Please say how many lines of the listing hold "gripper", with no other words in the answer.
### SOURCE MATERIAL
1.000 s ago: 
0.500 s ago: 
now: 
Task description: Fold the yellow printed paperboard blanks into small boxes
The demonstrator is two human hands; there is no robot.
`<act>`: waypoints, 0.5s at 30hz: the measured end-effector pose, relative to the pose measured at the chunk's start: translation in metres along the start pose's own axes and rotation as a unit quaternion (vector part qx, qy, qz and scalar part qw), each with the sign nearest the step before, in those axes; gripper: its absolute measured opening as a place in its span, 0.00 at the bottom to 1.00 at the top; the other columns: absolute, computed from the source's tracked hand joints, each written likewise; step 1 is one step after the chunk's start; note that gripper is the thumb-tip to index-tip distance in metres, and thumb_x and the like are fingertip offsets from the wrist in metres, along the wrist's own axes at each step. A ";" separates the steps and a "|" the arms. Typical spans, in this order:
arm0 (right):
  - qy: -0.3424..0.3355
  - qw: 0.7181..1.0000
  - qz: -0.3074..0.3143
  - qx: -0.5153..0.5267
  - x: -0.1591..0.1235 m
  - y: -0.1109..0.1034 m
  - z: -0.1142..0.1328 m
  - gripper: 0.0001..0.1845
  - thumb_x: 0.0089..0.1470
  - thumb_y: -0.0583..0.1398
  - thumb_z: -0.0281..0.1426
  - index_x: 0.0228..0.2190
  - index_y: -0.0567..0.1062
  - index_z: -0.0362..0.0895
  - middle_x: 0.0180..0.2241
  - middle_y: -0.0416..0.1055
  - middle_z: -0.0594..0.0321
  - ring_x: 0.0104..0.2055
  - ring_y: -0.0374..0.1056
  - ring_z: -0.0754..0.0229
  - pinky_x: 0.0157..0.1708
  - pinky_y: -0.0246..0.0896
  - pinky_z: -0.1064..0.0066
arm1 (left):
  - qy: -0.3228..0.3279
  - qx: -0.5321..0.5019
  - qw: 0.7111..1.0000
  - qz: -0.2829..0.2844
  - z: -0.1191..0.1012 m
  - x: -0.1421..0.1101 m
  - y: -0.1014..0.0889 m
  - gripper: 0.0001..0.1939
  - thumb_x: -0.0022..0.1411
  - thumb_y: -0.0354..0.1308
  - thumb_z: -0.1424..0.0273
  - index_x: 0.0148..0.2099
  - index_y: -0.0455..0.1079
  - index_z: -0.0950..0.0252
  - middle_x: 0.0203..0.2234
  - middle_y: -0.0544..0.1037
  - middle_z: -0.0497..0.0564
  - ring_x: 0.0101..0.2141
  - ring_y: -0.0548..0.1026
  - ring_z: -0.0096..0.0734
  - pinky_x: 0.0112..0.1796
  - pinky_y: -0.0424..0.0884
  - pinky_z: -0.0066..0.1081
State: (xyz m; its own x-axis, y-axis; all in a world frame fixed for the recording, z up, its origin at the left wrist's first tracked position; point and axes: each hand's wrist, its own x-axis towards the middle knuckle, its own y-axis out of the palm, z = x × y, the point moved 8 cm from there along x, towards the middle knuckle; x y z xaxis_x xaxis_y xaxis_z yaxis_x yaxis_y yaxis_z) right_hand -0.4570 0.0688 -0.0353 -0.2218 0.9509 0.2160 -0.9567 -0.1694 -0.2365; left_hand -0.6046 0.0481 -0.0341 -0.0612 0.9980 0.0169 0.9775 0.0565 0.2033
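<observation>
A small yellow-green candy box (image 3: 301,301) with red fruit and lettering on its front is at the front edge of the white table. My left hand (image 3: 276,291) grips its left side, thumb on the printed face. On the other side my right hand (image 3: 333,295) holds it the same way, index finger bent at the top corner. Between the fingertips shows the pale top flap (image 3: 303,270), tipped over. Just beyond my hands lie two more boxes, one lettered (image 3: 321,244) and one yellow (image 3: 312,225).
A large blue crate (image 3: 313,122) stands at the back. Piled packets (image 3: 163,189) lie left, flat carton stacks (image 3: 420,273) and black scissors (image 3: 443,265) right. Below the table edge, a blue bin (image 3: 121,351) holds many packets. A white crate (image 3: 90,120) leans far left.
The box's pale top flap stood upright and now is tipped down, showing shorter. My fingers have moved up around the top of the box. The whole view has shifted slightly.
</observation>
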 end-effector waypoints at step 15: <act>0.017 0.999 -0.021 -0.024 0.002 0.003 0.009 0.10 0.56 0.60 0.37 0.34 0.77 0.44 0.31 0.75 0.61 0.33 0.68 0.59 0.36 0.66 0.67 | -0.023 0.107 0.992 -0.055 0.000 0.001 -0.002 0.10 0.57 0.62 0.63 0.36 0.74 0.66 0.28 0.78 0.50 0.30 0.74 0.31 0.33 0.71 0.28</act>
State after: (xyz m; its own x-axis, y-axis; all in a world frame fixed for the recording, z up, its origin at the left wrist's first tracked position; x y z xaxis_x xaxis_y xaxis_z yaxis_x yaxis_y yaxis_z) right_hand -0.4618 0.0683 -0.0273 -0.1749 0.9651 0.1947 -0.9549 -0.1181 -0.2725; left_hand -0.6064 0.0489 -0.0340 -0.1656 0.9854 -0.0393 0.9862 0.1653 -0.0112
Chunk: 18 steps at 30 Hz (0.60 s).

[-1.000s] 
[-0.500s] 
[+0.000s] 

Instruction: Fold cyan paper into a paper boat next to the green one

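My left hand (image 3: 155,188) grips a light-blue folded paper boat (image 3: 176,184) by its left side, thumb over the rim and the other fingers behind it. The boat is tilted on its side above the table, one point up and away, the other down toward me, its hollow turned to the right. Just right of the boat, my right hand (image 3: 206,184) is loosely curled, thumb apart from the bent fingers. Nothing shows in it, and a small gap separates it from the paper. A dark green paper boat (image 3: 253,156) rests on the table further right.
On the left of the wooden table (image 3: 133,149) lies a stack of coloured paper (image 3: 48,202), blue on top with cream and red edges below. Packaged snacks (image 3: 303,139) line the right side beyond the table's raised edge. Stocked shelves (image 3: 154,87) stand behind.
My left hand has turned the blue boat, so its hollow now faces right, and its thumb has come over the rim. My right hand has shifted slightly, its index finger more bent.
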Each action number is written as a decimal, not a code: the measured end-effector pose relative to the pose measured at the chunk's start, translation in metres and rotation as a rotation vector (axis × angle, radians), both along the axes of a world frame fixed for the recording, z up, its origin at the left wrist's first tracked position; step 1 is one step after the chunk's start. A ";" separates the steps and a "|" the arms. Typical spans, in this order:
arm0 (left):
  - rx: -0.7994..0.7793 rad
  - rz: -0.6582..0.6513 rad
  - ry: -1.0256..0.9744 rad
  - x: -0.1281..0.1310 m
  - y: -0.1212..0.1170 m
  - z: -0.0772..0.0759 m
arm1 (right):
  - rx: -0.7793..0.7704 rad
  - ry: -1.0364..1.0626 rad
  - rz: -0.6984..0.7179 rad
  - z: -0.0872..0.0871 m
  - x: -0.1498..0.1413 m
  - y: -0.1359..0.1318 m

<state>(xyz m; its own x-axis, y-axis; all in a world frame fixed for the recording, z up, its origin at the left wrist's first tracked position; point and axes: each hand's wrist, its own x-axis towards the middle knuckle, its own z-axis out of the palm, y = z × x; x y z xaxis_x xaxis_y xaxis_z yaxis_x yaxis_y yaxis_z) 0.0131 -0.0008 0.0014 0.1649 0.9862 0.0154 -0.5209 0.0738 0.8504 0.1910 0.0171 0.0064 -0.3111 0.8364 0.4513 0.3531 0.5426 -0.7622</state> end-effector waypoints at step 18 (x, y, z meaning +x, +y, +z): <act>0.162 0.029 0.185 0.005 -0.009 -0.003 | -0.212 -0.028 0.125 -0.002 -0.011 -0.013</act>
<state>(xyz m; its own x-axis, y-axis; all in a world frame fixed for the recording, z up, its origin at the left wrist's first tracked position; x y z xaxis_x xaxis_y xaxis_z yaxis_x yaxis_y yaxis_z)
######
## [RESPONSE BOX]
3